Louisiana Revised Statutes 23:1201(F) imposes a penalty for "failure to provide payment." Penalties will not be imposed if they are "reasonably controverted or if such nonpayment results from conditions over which the employer or insurer had no control." Id . The determination of whether an employer or insurer should be cast with penalties and attorney fees is a question of fact, subject to the manifest error or clearly wrong standard of review. Authement v. Shappert Eng'g , 02-1631 (La. 2/25/03), 840 So.2d 1181. A review of the record reveals that Winn Lumber and its insurer failed to pay Mr. Evans the correct amount of disability benefits because it twice failed to take bonuses into account when it calculated his average weekly wage. Generally, penalties are not imposed for simple miscalculations of benefits, but penalties and attorney fees have been imposed where the insurer gathers incomplete data in preparing the claim. Stegall v. J. & J Exterminating , 94-1279 (La.App. 3 Cir. 3/1/95), 651 So.2d 400. Here, in calculating Mr. Evans’ average weekly wage, Winn Lumber's workers’ compensation insurance adjuster, Glen East, admittedly failed to take bonuses into account. While the insurer did issue two separate checks to make the amount correct in the end, the adjustor clearly gathered incomplete data in preparing the claim. Winn Lumber failed to offer evidence that the discrepancy was beyond its control or that Mr. Evans’ right to those benefits was reasonably controverted. The workers’ compensation judge was therefore manifestly erroneous in failing to award Mr. Evans penalties in the amount $2,000 for Winn Lumber's failure to pay the correct amount of disability benefits. However, because Winn Lumber did quickly pay when made aware of the deficiencies with little work from counsel for Mr. Evans, we find that the attorney fees in the amount of $1,000 for the violations is sufficient. We hereby reverse the decision of the workers’ compensation judge as to penalties and attorney fees and award Mr. Evans $2,000 in penalties and $1,000 in attorney fees for Winn Lumber's underpayment of benefits.

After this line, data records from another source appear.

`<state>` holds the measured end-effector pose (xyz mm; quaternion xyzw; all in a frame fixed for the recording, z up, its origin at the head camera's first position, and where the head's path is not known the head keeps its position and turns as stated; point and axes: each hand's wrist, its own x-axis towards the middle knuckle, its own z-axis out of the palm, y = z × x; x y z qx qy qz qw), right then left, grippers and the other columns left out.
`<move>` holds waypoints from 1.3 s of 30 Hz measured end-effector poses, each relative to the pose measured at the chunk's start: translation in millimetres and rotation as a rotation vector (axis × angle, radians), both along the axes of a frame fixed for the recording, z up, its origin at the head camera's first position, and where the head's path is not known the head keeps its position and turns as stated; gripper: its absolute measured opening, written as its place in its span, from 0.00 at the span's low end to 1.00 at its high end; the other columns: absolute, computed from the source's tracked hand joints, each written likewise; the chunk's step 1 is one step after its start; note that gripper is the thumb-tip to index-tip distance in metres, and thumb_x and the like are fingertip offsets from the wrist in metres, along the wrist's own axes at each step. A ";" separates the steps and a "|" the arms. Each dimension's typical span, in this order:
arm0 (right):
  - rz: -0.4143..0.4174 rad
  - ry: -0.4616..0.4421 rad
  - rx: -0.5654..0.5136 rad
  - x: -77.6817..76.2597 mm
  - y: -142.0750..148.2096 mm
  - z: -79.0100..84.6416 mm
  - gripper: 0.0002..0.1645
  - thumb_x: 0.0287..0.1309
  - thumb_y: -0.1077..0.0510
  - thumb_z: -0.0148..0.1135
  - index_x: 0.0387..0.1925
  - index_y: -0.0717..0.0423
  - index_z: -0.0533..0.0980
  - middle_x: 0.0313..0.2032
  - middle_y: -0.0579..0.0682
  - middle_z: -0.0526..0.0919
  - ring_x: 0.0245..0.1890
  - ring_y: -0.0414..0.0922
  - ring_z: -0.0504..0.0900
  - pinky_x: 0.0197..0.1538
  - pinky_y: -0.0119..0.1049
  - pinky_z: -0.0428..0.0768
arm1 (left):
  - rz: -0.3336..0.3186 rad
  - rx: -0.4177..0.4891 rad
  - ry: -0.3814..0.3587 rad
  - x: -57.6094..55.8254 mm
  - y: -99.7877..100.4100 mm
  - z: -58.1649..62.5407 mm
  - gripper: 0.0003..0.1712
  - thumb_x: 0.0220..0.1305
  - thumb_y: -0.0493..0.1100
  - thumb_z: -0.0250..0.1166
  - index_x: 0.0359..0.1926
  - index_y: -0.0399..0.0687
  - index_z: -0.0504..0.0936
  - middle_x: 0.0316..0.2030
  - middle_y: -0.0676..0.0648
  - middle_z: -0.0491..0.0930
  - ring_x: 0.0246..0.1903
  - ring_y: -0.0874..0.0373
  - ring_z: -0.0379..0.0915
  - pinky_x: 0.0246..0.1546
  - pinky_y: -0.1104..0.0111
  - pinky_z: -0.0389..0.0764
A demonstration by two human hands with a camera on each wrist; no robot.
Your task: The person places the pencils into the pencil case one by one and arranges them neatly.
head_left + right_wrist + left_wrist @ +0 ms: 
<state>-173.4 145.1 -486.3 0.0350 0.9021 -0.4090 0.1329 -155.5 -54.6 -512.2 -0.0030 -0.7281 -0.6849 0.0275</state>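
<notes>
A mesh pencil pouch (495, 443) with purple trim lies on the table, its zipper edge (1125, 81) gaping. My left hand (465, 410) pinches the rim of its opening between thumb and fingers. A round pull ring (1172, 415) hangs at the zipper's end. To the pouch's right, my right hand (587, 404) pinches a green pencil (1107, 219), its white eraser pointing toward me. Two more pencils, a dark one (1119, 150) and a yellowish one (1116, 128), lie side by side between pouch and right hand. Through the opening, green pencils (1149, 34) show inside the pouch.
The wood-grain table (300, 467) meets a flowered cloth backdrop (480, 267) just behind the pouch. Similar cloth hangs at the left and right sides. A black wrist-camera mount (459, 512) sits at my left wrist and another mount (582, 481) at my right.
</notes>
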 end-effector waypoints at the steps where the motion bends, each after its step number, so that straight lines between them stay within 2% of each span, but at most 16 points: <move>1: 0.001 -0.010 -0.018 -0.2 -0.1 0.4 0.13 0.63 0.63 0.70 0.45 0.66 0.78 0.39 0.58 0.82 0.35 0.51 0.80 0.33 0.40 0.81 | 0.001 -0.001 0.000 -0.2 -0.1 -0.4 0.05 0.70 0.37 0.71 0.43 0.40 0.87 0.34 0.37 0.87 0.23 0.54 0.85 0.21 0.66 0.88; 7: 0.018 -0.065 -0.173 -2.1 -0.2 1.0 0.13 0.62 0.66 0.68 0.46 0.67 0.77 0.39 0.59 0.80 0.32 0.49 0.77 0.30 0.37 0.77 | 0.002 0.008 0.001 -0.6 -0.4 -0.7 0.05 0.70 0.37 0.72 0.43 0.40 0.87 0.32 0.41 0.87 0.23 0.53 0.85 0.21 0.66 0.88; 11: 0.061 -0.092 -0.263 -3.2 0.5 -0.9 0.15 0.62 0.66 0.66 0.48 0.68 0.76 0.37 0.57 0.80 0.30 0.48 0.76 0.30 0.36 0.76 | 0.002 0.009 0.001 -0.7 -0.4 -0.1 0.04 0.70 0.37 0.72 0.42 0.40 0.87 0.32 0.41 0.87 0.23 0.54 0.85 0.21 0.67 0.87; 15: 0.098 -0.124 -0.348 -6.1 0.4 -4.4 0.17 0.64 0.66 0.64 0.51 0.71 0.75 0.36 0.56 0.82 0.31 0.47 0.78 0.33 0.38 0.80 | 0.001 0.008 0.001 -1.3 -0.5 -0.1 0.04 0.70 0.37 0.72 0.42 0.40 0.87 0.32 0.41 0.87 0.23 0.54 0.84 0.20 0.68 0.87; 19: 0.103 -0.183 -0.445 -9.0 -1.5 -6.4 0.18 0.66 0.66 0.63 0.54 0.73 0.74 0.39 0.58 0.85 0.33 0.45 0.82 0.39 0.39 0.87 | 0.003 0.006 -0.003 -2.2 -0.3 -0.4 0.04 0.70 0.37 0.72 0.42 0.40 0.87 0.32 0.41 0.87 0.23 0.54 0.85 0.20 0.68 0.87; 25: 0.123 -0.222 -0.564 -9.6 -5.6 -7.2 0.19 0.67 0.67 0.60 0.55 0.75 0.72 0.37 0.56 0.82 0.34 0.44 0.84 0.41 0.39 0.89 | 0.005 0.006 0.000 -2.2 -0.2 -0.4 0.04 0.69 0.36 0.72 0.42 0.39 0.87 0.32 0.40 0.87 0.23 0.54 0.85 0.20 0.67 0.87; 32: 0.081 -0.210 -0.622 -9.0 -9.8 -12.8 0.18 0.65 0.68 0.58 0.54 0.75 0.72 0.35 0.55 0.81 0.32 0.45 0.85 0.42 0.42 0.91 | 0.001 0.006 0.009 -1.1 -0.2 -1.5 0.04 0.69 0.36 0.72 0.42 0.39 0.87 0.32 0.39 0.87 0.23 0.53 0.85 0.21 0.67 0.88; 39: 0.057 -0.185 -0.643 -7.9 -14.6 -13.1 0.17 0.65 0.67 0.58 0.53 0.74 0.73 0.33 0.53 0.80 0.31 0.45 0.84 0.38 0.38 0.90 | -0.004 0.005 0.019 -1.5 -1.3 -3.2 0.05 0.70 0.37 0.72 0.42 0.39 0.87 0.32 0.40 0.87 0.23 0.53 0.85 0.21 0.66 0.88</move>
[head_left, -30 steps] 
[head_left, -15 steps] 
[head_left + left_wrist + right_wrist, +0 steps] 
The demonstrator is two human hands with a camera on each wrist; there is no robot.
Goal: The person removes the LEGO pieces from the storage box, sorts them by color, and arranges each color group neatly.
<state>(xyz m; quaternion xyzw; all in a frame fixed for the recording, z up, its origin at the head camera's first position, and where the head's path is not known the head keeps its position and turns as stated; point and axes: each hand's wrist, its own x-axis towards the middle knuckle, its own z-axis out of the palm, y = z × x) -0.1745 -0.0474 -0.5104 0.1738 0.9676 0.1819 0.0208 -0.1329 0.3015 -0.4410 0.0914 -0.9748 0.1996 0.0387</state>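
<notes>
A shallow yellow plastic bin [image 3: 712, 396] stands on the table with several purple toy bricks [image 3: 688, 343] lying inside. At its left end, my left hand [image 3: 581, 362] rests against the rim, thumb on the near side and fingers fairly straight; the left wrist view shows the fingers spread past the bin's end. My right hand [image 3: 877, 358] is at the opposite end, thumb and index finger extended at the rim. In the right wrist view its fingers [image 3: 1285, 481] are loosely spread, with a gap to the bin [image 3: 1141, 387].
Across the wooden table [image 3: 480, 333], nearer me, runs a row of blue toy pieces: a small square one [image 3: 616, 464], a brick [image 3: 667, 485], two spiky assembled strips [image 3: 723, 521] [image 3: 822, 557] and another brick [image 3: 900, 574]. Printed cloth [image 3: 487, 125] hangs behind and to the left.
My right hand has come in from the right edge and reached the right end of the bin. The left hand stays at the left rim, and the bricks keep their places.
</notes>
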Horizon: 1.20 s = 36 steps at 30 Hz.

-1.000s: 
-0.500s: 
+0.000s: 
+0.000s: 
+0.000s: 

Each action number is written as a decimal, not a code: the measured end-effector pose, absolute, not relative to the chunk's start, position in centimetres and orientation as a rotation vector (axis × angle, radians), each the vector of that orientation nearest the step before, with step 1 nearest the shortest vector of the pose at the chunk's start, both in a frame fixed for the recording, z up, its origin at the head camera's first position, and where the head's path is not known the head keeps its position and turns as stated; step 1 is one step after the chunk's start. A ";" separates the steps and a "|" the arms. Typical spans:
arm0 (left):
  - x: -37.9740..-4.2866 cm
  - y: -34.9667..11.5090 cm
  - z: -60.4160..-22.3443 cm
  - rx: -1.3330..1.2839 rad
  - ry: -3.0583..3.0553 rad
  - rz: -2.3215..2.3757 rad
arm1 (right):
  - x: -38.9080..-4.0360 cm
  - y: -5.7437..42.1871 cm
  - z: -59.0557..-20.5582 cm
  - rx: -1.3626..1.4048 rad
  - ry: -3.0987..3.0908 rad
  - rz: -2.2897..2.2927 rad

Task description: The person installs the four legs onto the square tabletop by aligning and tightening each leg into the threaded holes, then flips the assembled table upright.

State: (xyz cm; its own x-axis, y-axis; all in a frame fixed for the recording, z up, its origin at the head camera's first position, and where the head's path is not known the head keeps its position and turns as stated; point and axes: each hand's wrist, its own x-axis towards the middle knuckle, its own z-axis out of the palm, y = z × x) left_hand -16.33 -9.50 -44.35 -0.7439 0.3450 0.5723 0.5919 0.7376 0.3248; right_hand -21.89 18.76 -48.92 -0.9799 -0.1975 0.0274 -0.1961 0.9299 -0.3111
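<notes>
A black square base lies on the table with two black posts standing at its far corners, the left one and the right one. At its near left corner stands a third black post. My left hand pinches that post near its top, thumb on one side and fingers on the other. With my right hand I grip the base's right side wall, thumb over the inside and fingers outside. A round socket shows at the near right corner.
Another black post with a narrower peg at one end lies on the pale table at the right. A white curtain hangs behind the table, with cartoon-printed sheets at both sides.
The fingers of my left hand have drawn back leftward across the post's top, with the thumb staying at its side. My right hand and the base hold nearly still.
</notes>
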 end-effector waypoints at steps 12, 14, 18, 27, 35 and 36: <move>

Finally, Mr. Evans claims that the workers’ compensation judge's denial of his claims for benefits resulted in the workers’ compensation judge not reaching the issue of interest on those benefit awards sought. Because we agree with the workers’ compensation judge that Mr. Evans has not shown he is entitled to the SEBs sought, this issue is moot and need not be addressed.
Additionally, La.R.S. 23:1201.3 provides, in relevant part (emphasis ours): "Any compensation awarded and all payments thereof directed to be made by order of the workers’ compensation judge shall bear judicial interest from the date compensation was due until the date of satisfaction." The 100 weeks of benefits paid by Winn Lumber was paid voluntarily and not ordered by the workers’ compensation judge, who, again, awarded Mr. Evans no benefits at all.
For the above reasons, we hereby affirm the decision of the workers’ compensation judge denying Mr. Evans’ claim for SEBs. We reverse the workers’ compensation judge's decision denying penalties and attorney fees and render judgment awarding Mr. Evans $2,000 in penalties and $1,000 in attorney fees for Winn Lumber's underpayment of benefits. Costs of this appeal are hereby assessed against Winn Lumber.